The lines to repeat are those below from the one containing "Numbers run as" down to the one containing "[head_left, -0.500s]", both included; reproduce them exactly and nothing else.

Stored dataset items
#####
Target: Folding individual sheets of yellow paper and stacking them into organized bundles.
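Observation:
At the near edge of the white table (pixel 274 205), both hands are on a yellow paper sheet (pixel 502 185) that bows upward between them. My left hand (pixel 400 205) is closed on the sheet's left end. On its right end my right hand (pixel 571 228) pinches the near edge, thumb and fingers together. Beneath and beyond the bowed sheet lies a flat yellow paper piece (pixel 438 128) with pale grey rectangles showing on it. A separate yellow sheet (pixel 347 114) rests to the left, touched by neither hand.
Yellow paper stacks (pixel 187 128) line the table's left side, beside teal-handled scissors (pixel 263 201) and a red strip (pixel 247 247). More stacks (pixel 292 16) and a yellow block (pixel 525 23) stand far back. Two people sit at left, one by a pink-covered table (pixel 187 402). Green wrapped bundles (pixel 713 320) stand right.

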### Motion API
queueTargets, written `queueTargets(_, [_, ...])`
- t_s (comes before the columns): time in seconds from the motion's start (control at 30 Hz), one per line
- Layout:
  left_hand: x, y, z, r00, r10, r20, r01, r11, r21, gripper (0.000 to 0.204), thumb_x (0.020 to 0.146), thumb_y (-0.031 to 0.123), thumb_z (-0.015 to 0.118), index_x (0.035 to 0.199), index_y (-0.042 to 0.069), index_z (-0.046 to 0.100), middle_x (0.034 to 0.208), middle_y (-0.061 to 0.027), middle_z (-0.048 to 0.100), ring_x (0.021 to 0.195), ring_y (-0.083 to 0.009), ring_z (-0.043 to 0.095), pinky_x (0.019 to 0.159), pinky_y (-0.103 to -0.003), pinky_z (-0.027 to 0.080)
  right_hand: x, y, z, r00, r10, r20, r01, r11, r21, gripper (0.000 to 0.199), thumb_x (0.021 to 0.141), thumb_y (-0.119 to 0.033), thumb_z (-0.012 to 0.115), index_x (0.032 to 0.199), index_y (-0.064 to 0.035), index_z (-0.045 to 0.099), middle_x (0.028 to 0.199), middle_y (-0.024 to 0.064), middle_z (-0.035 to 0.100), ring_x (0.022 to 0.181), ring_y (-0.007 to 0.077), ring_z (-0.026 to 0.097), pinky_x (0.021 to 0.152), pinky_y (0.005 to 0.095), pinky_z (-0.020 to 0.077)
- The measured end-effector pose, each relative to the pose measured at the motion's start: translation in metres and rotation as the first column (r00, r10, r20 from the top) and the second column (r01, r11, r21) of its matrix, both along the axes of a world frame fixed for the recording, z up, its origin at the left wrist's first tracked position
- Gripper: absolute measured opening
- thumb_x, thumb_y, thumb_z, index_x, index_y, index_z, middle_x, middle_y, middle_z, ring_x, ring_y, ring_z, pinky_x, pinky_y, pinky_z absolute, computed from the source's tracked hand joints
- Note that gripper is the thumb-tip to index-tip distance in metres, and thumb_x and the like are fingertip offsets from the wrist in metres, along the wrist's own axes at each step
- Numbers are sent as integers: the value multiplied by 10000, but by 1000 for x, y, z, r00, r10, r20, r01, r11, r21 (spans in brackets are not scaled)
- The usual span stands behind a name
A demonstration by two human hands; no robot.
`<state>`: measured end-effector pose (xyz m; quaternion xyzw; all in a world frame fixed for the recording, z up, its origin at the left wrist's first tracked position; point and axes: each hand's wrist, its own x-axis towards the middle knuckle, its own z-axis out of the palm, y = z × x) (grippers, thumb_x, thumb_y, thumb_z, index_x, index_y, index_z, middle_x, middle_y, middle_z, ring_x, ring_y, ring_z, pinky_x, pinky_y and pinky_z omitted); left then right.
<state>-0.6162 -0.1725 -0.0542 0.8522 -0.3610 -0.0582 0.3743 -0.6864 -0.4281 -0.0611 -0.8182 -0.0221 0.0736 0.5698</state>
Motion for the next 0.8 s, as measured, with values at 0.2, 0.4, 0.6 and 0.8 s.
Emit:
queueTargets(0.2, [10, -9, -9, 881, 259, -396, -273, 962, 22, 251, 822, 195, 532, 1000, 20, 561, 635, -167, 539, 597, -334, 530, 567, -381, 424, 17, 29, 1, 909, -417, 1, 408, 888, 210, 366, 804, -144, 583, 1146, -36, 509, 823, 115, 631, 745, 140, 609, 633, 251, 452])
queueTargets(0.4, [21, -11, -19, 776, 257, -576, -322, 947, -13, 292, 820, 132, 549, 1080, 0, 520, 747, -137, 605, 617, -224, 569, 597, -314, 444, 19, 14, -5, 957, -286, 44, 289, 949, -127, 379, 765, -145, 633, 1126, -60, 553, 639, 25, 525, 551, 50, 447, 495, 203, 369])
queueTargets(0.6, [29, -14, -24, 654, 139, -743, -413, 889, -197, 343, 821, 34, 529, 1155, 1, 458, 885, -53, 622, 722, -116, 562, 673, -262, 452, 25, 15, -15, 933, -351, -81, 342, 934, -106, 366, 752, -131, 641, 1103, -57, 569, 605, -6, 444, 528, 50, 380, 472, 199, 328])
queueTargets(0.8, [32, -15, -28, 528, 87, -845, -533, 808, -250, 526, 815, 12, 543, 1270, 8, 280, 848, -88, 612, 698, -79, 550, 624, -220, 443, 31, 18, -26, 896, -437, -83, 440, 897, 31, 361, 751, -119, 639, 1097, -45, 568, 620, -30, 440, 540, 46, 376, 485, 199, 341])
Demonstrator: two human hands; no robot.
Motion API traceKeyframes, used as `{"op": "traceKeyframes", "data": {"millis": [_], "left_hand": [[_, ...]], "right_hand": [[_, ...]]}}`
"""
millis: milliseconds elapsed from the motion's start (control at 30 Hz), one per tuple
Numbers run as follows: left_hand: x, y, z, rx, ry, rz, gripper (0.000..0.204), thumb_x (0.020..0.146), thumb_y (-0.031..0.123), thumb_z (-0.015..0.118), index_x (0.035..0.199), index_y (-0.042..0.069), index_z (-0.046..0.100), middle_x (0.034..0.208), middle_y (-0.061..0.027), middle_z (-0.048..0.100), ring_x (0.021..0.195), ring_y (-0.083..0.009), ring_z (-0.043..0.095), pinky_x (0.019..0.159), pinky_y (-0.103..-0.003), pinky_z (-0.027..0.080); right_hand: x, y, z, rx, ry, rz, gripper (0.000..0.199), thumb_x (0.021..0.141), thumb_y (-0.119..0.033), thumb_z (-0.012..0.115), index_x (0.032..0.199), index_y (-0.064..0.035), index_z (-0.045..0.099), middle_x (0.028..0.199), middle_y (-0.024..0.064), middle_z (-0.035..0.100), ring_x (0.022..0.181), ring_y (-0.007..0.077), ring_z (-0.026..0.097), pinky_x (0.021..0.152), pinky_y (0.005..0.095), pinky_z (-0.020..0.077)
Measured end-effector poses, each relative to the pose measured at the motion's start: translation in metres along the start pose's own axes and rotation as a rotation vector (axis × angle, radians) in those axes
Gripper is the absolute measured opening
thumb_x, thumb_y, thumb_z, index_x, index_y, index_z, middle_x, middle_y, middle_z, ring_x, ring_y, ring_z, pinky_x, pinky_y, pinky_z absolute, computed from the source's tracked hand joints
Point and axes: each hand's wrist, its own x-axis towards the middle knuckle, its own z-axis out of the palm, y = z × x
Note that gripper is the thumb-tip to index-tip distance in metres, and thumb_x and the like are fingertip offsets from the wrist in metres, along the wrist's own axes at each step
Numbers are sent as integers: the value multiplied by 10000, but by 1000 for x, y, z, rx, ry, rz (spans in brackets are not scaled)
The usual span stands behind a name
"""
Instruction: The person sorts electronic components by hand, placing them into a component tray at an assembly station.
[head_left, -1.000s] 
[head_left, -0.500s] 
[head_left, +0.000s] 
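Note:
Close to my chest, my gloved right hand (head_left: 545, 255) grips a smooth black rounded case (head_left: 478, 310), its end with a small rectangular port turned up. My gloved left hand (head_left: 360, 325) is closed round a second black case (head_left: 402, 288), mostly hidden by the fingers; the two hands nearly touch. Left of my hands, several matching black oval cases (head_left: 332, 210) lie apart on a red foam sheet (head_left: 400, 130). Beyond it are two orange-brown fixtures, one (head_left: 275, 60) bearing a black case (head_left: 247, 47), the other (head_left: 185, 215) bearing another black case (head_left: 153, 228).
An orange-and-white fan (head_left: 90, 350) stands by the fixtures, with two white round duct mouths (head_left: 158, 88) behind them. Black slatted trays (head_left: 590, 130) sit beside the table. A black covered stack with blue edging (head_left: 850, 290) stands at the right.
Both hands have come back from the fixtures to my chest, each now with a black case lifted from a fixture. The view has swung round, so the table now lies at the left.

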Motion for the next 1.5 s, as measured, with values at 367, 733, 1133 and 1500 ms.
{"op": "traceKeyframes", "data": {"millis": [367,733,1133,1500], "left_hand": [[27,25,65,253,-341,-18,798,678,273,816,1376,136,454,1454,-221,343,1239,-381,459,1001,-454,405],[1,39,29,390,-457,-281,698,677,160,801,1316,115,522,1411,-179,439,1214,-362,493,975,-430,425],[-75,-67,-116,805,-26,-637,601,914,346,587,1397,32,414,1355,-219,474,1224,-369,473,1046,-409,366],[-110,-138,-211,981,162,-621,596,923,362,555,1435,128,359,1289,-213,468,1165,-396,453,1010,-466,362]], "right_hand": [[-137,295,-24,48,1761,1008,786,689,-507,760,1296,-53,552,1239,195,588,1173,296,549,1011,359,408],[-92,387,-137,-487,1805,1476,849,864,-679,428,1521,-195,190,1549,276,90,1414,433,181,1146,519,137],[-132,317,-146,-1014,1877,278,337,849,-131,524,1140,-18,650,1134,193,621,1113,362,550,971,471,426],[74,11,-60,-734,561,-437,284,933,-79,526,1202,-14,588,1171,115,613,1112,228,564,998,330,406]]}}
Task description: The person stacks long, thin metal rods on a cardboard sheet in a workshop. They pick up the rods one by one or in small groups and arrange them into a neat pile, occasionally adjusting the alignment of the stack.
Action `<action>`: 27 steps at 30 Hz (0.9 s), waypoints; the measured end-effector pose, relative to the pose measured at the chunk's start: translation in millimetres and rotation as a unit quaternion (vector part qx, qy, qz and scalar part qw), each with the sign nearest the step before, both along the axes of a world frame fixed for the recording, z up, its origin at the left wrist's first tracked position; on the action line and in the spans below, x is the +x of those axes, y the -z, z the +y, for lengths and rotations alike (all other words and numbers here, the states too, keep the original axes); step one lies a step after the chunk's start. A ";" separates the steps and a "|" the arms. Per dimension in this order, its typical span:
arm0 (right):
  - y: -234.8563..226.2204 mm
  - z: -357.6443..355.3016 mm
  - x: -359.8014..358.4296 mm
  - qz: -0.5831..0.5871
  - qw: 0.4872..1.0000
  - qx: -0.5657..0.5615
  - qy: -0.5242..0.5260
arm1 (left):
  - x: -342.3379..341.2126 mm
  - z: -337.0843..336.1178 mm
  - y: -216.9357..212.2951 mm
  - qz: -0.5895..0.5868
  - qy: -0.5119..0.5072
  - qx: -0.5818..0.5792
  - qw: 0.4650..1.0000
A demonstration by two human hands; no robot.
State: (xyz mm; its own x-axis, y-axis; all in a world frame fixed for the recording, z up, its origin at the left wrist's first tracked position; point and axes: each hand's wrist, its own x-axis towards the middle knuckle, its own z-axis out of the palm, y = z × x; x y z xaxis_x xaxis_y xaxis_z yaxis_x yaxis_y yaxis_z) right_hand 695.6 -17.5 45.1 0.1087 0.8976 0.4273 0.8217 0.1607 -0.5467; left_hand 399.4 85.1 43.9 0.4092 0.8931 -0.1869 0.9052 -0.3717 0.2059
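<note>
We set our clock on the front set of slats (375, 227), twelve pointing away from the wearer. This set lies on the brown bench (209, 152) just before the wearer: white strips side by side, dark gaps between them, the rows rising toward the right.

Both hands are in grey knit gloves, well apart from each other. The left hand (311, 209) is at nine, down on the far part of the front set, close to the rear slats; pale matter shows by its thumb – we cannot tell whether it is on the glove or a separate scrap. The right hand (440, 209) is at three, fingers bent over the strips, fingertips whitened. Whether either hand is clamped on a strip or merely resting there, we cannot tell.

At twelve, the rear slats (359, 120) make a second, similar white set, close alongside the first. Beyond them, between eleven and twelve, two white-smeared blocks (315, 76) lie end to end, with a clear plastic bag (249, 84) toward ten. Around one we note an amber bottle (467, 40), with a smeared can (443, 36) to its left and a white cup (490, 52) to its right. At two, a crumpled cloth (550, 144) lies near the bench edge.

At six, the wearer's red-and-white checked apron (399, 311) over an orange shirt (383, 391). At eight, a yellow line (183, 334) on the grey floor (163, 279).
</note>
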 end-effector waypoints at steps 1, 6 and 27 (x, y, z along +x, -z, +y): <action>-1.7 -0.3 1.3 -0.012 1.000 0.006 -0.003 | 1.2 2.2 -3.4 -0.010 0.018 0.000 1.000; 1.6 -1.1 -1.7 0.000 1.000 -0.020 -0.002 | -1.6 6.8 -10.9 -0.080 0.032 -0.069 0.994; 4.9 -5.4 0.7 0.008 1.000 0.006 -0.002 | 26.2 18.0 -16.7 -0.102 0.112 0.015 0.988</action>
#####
▶ [COMPLETED TASK]:
Numbers run as follows: left_hand: x, y, z, rx, ry, rz, gripper (0.000..0.204), thumb_x (0.020..0.146), thumb_y (-0.031..0.123), thumb_z (-0.015..0.118), index_x (0.035..0.199), index_y (-0.042..0.069), index_z (-0.046..0.100), middle_x (0.034..0.208), middle_y (-0.061..0.027), middle_z (-0.048..0.100), ring_x (0.021..0.195), ring_y (-0.083..0.009), ring_z (-0.043..0.095), pinky_x (0.019..0.159), pinky_y (-0.103..-0.003), pinky_z (-0.027..0.080); right_hand: x, y, z, rx, ry, rz, gripper (0.000..0.199), thumb_x (0.021..0.141), thumb_y (-0.119..0.033), thumb_z (-0.012..0.115), index_x (0.032..0.199), index_y (-0.064..0.035), index_z (-0.045..0.099), middle_x (0.028..0.199), middle_y (-0.024..0.064), middle_z (-0.035..0.100), ring_x (0.022..0.181), ring_y (-0.007..0.077), ring_z (-0.026..0.097), pinky_x (0.021..0.152), pinky_y (0.005..0.095), pinky_z (-0.020..0.077)
Measured end-effector poses, each relative to the pose measured at the motion's start: translation in metres along the start pose's own axes and rotation as a rotation vector (axis × angle, radians) in those axes
Gripper is the absolute measured opening
thumb_x, thumb_y, thumb_z, index_x, index_y, index_z, middle_x, middle_y, middle_z, ring_x, ring_y, ring_z, pinky_x, pinky_y, pinky_z absolute, computed from the source's tracked hand joints
Point and axes: each hand's wrist, its own x-axis towards the middle knuckle, its own z-axis out of the palm, y = z × x
Note that gripper is the thumb-tip to index-tip distance in metres, and thumb_x and the like are fingertip offsets from the wrist in metres, along the wrist's own axes at each step
Numbers are sent as integers: the value multiplied by 10000, but by 1000 for x, y, z, rx, ry, rz (spans in brackets are not scaled)
The usual span stands behind a name
"""
Instruction: The person sorts electronic components by hand, placing them into a component tray at an assembly station.
[head_left, -1.000s] 
[head_left, -0.500s] 

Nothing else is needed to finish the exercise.